Freshkills c’est un épicentre, la grande négativité, le grand vide qui nous submerge, la vacuité, la vanité sans fin de nos existences protégées. Comment ignorer qu’à force de ne pas voir, littéralement, comme nous avons fait et faisons allégeance à l’ordre qui nous alimente et nous donne une place, nous oublions le prix à payer lorsque l’on vit la conscience divisée ? Il y a l’île, de l’autre côté, la zone sacrifiée, celle qui accueille, qui traite, qui crève sous les émissions toxiques, celle où le cancer s’attrape comme une grippe.
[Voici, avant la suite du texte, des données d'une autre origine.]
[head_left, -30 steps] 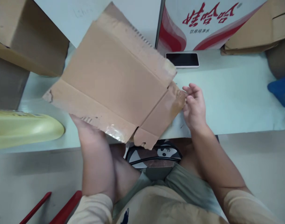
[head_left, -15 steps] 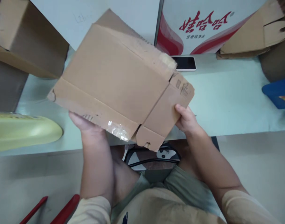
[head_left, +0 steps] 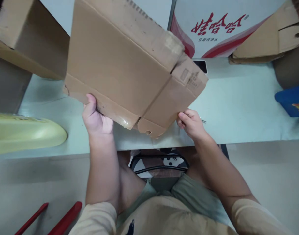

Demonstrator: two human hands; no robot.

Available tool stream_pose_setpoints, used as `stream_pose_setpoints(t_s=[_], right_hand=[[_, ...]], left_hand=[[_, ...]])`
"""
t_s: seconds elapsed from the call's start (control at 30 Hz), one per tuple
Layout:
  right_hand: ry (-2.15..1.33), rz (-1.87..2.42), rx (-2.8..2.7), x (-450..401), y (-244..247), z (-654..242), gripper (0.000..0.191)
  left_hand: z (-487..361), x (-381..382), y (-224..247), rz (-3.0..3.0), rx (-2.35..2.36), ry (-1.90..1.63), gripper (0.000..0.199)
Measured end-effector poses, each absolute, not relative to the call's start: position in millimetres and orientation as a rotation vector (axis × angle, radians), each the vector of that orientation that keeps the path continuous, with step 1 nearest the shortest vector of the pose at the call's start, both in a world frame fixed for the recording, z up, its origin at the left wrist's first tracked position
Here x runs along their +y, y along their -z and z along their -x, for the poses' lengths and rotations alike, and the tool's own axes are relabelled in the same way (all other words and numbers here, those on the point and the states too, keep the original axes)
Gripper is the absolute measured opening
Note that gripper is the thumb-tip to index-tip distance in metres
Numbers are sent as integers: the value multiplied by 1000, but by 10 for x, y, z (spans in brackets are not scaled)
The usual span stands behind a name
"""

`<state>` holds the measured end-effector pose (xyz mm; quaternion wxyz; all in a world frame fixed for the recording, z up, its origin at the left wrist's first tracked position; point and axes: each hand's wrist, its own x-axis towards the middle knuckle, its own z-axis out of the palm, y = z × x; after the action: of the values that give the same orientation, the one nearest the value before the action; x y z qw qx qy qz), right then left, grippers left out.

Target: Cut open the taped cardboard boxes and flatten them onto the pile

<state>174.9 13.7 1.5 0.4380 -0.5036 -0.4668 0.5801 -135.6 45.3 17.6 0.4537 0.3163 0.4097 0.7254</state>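
A flattened brown cardboard box (head_left: 120, 62) is held tilted above the table, its creased panels facing me. Clear tape shines on its lower edge, and small print marks a flap at the right. My left hand (head_left: 97, 117) grips the lower left edge, thumb on the near face and the other fingers hidden behind. At the lower right flap, my right hand (head_left: 190, 122) pinches the edge between thumb and curled fingers. A thin pointed object (head_left: 203, 121) sticks out beside the right hand; I cannot make out what it is.
On the pale green table (head_left: 237, 107) stand a yellow-green plastic container (head_left: 29, 135) and a brown carton (head_left: 41, 42) at left. A white-and-red carton (head_left: 220, 29), a phone-like device (head_left: 201, 66), folded cardboard (head_left: 257, 42) and a blue bin (head_left: 291, 99) are at the back and right.
The cardboard box has moved up and away from me and turned somewhat. My left thumb now shows on its near face. The right hand has shifted slightly left along the flap.
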Motion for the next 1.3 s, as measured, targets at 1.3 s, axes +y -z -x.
stream_pose_setpoints(t_s=[1.3], right_hand=[[-106, 2006, -607, 1500, -1129, -3960, 43]], left_hand=[[764, 496, -551, -524, 1144, -1504, 36]])
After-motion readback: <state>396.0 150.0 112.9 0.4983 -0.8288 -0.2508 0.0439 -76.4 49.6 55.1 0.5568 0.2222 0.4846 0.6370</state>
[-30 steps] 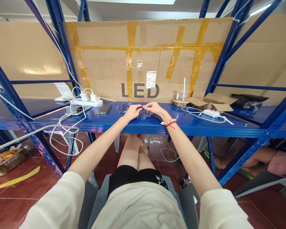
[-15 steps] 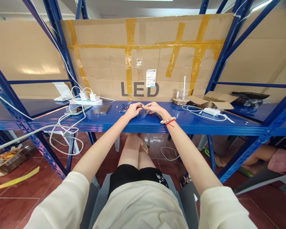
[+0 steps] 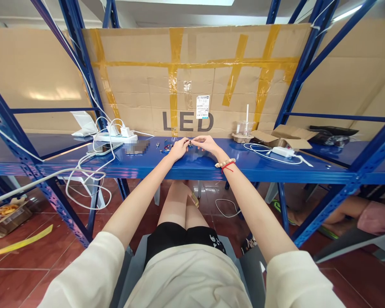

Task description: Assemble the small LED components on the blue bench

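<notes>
Over the blue shelf top [image 3: 141,161], my left hand [image 3: 180,149] is closed in a pinch on something small and dark that I cannot make out. My right hand [image 3: 205,143] meets it from the right, thumb and forefinger pressed together at the same spot; what they hold is too small to name. Several small blue and metallic pieces [image 3: 167,148] lie just left of my left hand. A beaded bracelet with a red string [image 3: 225,163] is round my right wrist.
On the left are a phone [image 3: 104,149], a white power strip [image 3: 115,137] and looping cables. To the right stand a plastic cup [image 3: 244,127], an open carton [image 3: 284,136] and a white adapter [image 3: 282,151]. Cardboard rises behind; another person's legs show lower right.
The fingertips of my right hand have shifted slightly at the meeting point, and the small dark item between the hands sits at a different angle. The view has tilted a little.
</notes>
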The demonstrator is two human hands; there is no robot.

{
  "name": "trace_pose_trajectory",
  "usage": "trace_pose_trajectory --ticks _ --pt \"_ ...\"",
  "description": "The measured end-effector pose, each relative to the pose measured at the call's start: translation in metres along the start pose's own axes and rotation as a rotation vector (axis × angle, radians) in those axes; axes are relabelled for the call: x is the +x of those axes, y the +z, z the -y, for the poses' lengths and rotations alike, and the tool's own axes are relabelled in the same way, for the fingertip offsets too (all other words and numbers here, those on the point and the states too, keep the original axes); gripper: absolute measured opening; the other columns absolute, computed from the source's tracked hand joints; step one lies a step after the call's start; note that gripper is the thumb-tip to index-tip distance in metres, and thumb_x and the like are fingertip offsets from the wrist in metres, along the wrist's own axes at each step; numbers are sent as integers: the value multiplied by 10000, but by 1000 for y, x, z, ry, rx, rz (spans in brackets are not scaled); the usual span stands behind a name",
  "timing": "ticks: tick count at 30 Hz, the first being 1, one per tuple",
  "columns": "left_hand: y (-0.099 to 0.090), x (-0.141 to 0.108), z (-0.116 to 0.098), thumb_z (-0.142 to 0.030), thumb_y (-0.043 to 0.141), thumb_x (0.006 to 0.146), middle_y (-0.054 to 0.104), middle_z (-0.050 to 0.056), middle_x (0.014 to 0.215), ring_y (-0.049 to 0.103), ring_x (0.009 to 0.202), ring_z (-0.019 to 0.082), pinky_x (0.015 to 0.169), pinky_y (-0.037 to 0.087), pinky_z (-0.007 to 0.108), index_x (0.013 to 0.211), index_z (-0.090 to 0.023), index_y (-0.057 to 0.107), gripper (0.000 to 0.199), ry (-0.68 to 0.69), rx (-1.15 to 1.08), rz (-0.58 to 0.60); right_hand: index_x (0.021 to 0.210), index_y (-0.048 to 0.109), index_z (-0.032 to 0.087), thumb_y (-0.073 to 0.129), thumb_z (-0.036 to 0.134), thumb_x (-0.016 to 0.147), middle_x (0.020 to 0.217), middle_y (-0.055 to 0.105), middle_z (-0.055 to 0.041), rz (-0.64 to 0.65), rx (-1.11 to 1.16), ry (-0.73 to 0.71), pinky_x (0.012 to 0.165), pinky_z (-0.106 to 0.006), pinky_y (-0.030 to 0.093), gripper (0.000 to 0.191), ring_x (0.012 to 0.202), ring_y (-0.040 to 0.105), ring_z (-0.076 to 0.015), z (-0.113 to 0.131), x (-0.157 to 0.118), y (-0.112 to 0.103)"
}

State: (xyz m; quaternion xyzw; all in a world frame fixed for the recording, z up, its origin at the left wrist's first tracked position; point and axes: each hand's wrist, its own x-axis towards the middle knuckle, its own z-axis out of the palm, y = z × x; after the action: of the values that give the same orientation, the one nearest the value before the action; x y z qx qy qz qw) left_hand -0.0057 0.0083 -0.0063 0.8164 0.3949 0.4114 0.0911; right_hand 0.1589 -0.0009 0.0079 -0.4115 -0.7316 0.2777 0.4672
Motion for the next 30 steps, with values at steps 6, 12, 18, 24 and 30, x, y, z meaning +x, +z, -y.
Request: trace_pose_trajectory --ticks 6,12,18,24,30 --pt "-2 -2 -4 -275 323 855 563 6 619 531 638 138 670 404 248 883 -176 547 246 10 -6 41 851 675 129 664 453 628 792 642 -51 -31 44 36 418 -157 327 393 559 480 -65 4 -1 -1" --pt "-5 -6 -7 -298 323 858 545 -4 613 516 632 136 679 394 251 879 -196 526 227 54 16 28 848 679 148 689 451 600 708 611 -15 22 116 96 442 -159 317 391 530 425 -45 11 -7 -1" --pt "-8 -13 -14 -307 337 860 548 3 640 527 646 141 687 394 256 901 -178 499 212 87 13 23 821 672 157 708 469 574 661 584 8 58 183 89 433 -165 298 399 498 406 -37 8 -5 -1" --pt "-10 -20 -27 -304 330 864 599 53 808 556 742 166 694 396 263 987 -172 463 224 148 50 -48 823 658 173 697 493 584 763 601 3 108 264 122 484 -154 355 401 542 448 -37 12 -6 -4" --pt "-10 -19 -25 -298 354 851 609 67 841 573 788 198 703 401 287 974 -181 459 199 122 96 -38 834 668 172 693 499 588 792 614 -7 104 232 155 485 -155 342 410 572 465 -45 15 -8 -3"
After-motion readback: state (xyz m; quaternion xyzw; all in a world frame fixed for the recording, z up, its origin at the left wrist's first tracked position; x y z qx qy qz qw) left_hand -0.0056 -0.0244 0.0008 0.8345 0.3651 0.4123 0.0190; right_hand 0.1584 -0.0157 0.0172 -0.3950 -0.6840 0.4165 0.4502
Nous vivons, nous aussi dans une enclave : dans un semblant de monde, dans des villes souillées de sang et de cendres, des villes qui puent la mort sous leur pelouse artificielle, leur espaces végétalisés, qui puent la destruction et la souffrance, le double langage et l’aveuglement. Nous aimons entretenir l’image de nous-mêmes, citoyens respectueux de leur environnement, qui voulons à tout prix garder les mains propres, et qui laissons à d’autres acteurs, clairement identifié sous le nom de multinationales le soin de saigner la terre et de semer la guerre pour garantir la satisfaction des besoins les plus fondamentaux. Freshkills, recycler la terre ! Quelle contradiction…
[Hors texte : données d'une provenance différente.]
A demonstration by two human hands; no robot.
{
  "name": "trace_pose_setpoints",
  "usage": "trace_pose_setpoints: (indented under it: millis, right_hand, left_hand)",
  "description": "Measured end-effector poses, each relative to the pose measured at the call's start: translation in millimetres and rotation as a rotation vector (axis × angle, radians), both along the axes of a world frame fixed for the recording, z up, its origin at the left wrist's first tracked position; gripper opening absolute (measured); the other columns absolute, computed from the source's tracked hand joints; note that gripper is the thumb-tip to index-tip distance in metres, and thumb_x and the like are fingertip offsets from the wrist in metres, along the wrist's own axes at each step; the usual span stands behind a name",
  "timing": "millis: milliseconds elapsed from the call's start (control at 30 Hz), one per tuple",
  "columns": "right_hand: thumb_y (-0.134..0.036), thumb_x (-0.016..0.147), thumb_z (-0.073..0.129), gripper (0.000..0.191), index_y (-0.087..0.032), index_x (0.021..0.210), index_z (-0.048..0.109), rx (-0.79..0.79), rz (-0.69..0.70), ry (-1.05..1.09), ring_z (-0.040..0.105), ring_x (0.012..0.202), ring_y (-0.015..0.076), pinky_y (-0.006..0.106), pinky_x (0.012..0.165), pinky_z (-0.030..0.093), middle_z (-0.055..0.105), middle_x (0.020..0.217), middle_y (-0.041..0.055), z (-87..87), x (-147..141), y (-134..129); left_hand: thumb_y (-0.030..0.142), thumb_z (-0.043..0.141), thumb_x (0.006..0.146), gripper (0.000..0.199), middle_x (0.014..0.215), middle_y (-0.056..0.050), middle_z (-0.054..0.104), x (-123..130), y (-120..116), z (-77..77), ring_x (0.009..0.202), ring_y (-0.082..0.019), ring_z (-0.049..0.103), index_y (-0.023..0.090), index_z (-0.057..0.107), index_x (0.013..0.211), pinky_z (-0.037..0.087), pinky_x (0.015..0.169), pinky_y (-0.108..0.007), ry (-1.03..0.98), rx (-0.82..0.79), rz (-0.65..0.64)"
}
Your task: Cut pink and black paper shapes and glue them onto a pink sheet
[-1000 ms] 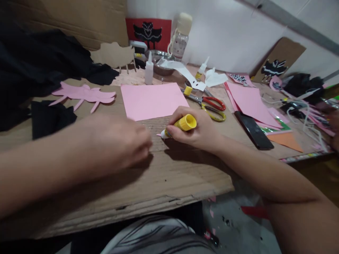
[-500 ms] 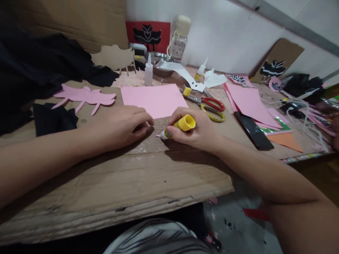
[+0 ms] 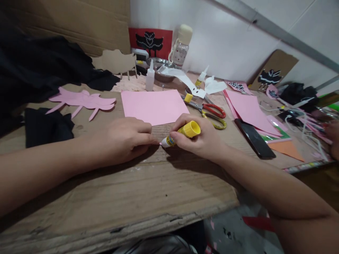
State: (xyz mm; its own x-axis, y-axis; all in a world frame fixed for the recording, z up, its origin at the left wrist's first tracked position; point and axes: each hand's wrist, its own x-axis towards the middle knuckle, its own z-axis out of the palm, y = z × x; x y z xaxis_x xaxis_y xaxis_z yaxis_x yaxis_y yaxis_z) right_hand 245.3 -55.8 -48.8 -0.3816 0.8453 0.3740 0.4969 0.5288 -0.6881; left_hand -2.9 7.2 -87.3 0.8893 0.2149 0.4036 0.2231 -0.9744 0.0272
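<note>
Grip of right hand (image 3: 203, 141) wraps glue stick (image 3: 182, 133), left hand (image 3: 124, 139) at its tip.

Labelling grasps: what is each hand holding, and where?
Right hand grips the glue tube around its body. Left hand pinches something tiny at the nozzle; unclear.

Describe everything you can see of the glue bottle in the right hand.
The glue bottle is small, with a yellow plastic-looking body, a printed label near the front and a white tapered nozzle. It lies nearly flat, nozzle pointing left, base up toward the right. The right hand wraps around its middle, hiding much of the body. The nozzle tip sits at the left hand's fingertips, just above the cardboard sheet. Whether it touches the cardboard is unclear.
</note>
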Motion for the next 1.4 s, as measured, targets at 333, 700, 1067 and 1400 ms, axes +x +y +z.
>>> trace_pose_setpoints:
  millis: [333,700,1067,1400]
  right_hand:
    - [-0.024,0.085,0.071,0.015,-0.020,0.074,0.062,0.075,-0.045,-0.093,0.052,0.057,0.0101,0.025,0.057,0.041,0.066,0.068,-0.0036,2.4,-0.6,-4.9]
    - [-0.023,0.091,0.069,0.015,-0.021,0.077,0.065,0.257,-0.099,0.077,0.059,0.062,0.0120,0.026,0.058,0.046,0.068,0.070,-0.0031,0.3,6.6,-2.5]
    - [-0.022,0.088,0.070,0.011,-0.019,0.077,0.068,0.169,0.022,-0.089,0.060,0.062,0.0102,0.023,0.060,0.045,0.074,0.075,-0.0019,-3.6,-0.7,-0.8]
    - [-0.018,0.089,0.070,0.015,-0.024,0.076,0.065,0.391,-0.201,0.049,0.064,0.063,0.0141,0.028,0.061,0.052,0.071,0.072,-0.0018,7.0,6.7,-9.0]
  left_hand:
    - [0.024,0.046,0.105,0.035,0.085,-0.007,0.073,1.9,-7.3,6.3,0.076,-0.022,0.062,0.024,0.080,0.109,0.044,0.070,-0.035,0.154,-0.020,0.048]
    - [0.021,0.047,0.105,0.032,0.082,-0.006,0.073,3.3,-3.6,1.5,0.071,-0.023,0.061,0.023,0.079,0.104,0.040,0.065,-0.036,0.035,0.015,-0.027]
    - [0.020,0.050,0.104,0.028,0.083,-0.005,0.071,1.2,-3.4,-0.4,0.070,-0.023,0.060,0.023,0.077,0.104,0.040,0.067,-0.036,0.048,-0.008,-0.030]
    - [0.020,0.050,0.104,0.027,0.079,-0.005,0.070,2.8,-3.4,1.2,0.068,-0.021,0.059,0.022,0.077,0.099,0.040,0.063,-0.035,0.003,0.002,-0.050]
La décharge sanitaire est née au XXe siècle, en réponse à la recrudescence des déchets notamment issue de l’activité industrielle en plein essor, puis de la société de consommation. Elle est l’enfant monstrueux de notre mode de vie, l’un des nombreux visages d’une autre allégeance un ordre qui implique la destruction. L’ignorer et « vivre avec » nous garantit un certain confort, mais nous contraint à une conscience divisée. Tout aveuglement volontaire se paie, toute humanité double est tiraillée. Si d’ailleurs, nous avions la conscience légère, pourquoi chercher à toute force à l’alléger encore par nos comportements irréprochables de citoyens modèles, qui jamais ne regimbent ? Nous avons plus d’un cadavre dans nos placards bien rangés, qui menace de ressurgir au moment le plus opportun. Nos villes lisses et propres, nos maisons impeccables notre hygiène de vie scrupuleuse et suspecte nous nuisent. Elles nous mutilent, nous coupent de nos désirs et entretiennent illusion qu’il n’y a rien de plus, rien d’autre à vouloir être que ce peuple exsangue, anesthésié, cherchant ce qui lui manque dans une mise en scène pathétique de lui-même ou dans quelques pourvoyeurs de sensations fortes.
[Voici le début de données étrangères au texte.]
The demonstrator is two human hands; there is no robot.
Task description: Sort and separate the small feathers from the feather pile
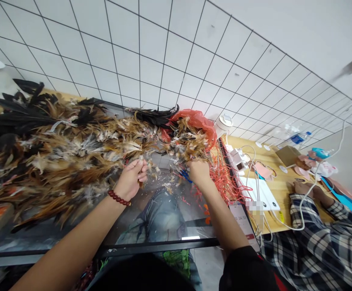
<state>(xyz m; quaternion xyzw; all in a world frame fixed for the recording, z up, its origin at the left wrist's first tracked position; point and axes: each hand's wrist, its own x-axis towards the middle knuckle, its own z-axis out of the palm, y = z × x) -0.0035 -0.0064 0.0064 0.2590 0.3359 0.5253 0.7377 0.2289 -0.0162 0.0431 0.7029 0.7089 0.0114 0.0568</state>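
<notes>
The right grip (198, 171) hides its fingertips, while the view's left edge cuts off the feather pile (42, 161).

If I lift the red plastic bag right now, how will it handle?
Probably floppy: the red plastic bag looks thin and crumpled. Likely light for its size, since the contents in view are feathers. It may spill if tipped, as feathers bulge from its open mouth.

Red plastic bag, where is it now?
In the head view, the red plastic bag is right of centre, beyond the right hand, curving round the far side of brown feathers, with a white container to its right.
</notes>
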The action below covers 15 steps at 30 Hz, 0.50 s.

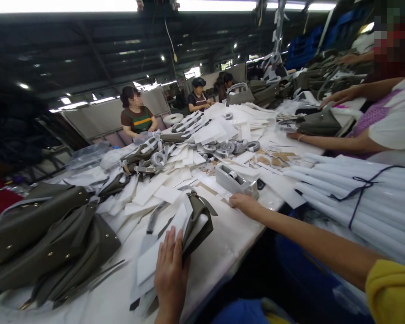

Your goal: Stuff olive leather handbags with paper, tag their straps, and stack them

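My left hand (171, 270) lies with fingers stretched out against a white sheet (151, 265) on the side of a dark olive bag (198, 220) near the table's front edge. Under and beside that bag are more white sheets and dark strips. My right hand (245, 205) reaches to the front of a grey tape dispenser (234, 180), its fingers bent together at a small brown piece by the dispenser's base. What those fingers hold is too small to make out.
Olive bags (53, 238) are piled at the left. White papers (219, 128) and wrapped rings (227, 146) heap up mid-table (229, 234). Tied white rolls (367, 189) lie at the right. A person's arms (337, 141) work at a bag there; other people sit behind.
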Available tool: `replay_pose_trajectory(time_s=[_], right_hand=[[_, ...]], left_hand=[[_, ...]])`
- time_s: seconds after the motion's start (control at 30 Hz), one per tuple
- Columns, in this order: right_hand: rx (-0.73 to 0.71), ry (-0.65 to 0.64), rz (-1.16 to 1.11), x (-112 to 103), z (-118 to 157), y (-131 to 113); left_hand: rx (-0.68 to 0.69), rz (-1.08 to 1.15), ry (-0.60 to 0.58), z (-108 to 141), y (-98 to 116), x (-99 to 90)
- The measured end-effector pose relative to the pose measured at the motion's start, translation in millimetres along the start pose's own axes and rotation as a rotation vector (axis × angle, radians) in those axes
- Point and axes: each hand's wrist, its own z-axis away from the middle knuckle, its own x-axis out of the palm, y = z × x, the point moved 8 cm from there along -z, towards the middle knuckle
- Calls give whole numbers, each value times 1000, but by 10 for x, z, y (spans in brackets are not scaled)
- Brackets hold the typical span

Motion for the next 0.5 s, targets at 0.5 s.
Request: replay_pose_trajectory(time_s=[0.5], right_hand=[[-122, -117, -231, -214, 106, -652]], left_hand=[[-51, 15, 10, -17, -63, -59]])
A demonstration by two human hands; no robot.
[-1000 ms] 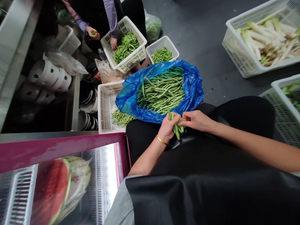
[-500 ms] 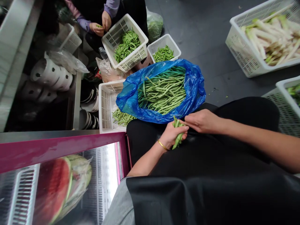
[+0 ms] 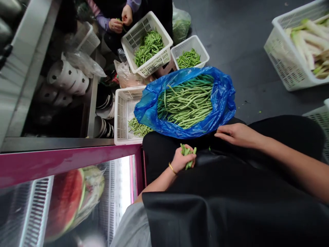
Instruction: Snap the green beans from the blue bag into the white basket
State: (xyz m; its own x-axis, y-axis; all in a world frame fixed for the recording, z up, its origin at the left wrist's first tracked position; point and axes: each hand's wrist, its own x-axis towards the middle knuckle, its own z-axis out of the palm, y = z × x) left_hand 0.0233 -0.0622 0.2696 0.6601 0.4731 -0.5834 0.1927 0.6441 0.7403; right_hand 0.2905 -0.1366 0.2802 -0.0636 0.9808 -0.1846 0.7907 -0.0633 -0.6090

Laurence de Vestel – Résumé « Freshkills, recycler la terre » juin 2022 pour ©Oltome.com
Freshkills de Lucie Taïeb, un livre remarquablement et indispensablement dérangeant pour nos personnes qui pensent que lorsque l’on jette un déchet dans une poubelle, il disparaît… Un livre qui oblige à remettre nos comportements en question et à bien ouvrir les yeux, car , oui, « rien n’est plus invisible que ce qui s’offre aux regards de tous ! ».